**Problem to solve**
All the data should be repeated exactly. Any image in it is left out.

**Given data**
***

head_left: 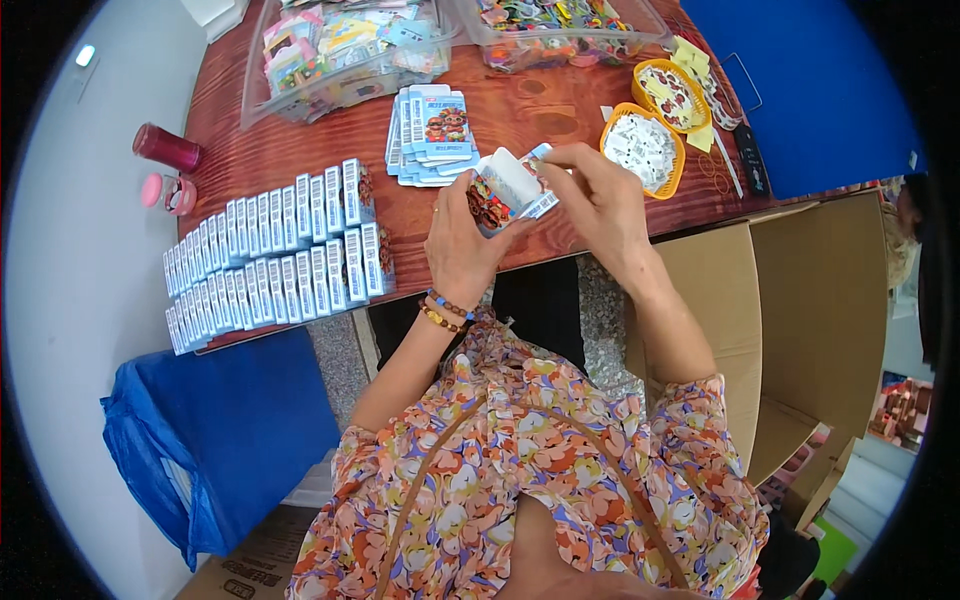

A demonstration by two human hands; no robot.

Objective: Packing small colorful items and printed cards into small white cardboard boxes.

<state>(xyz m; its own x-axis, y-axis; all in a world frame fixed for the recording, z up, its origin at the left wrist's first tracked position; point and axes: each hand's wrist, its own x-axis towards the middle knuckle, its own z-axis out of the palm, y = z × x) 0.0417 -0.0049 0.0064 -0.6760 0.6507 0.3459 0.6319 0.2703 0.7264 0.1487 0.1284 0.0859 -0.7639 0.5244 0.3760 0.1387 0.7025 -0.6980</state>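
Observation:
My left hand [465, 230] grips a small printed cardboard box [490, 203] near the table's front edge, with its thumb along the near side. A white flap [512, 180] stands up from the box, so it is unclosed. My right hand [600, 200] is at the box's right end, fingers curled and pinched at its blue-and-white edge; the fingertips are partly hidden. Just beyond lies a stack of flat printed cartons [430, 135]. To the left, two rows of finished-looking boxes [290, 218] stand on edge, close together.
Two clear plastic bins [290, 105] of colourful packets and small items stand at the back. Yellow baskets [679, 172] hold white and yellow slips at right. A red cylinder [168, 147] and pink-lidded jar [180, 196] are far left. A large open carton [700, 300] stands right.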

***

**Problem solution**
head_left: 

A demonstration by two human hands; no robot.

Objective: Packing small colorful items and printed cards into small white cardboard boxes.

<state>(xyz m; its own x-axis, y-axis; all in a world frame fixed for the recording, z up, its origin at the left wrist's first tracked position; point and axes: each hand's wrist, its own x-axis towards the middle knuckle, its own z-axis out of the palm, y = z × x) 0.0417 -0.0049 0.0064 -0.6760 0.6507 0.3459 0.6319 0.2703 0.7264 0.1487 0.1284 0.0859 -0.7639 0.5244 0.3760 0.1387 0.7025 -0.6980</state>
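Observation:
My left hand [465, 230] grips a small printed cardboard box [490, 203] near the table's front edge, with its thumb along the near side. A white flap [512, 180] stands up from the box, so it is unclosed. My right hand [600, 200] is at the box's right end, fingers curled and pinched at its blue-and-white edge; the fingertips are partly hidden. Just beyond lies a stack of flat printed cartons [430, 135]. To the left, two rows of finished-looking boxes [290, 218] stand on edge, close together.
Two clear plastic bins [290, 105] of colourful packets and small items stand at the back. Yellow baskets [679, 172] hold white and yellow slips at right. A red cylinder [168, 147] and pink-lidded jar [180, 196] are far left. A large open carton [700, 300] stands right.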

The output shown is complete.